Ich möchte eine Browser abfrage machen ob das Flash Plug-in  installiert ist wenn ja Flash Animation abspielen wenn nein gif. Bild anzeigen. Habe auch ein script dazu gefunden doch ich hab leider zu wenig ahnung um es zum laufen zu bringen. Hier ist einmal das script wie ich es in der HTML Datei eingefügt habe:

<script type="text/javascript">
flash = false;
if ((navigator.plugins) && (navigator.plugins.length > 0))
{
for (a = 0; a < navigator.plugins.length; a++)
if ((navigator.plugins[a].name.indexof('flash') != -1) &&
(parseint(navigator.plugins[a].name)  >= 4))
{
flash = true;
break;
}
}

if ((navigator.mimeTypes) && (navigator.mimeTypes.length > 0))
for (a = 0; a < navigator.mimetypes.length; a++)
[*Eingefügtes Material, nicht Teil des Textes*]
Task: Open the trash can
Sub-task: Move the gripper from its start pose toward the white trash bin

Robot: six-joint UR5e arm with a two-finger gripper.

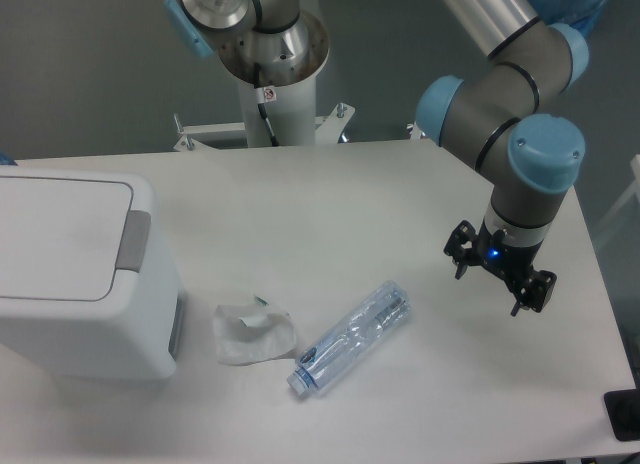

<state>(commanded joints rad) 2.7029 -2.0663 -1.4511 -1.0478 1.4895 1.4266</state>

if (navigator.mimetypes[a].type.indexof("application/x-shockwave-flash")>= 0)
flash = true;
</script>
</head>
<body BGCOLOR="#003399" LINK="#99CCFF" ALINK="#666666" VLINK="#99CCFF" text="#FFFFFF">
<table width="600" border="0" cellspacing="0" cellpadding="0" align="center">
 <script type="text/vbscript">
on error resume next
flash = not IsNull(CreateObject("ShockwaveFlash.ShockwaveFlash.4"))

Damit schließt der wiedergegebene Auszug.